Write out the data below exactly, beginning with the first line and ending once the line that has "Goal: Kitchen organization" is written.
********
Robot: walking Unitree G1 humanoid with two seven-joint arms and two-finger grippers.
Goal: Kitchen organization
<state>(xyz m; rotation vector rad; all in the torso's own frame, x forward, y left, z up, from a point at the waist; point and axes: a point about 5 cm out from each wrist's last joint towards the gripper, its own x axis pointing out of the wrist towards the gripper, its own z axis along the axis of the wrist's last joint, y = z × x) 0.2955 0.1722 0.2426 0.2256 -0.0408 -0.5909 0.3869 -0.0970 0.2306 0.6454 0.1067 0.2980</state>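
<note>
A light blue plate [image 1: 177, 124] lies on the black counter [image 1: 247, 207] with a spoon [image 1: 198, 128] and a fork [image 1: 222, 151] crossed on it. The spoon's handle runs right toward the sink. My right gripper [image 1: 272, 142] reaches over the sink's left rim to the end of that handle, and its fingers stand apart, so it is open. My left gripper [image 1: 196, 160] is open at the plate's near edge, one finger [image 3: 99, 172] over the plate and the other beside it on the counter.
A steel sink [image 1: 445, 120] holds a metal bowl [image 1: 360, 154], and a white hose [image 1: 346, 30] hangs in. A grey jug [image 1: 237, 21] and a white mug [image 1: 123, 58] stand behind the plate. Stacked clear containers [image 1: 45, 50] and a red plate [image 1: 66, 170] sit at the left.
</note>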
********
# [Expected output]
Robot: walking Unitree G1 humanoid with two seven-joint arms and two-finger grippers.
Goal: Kitchen organization

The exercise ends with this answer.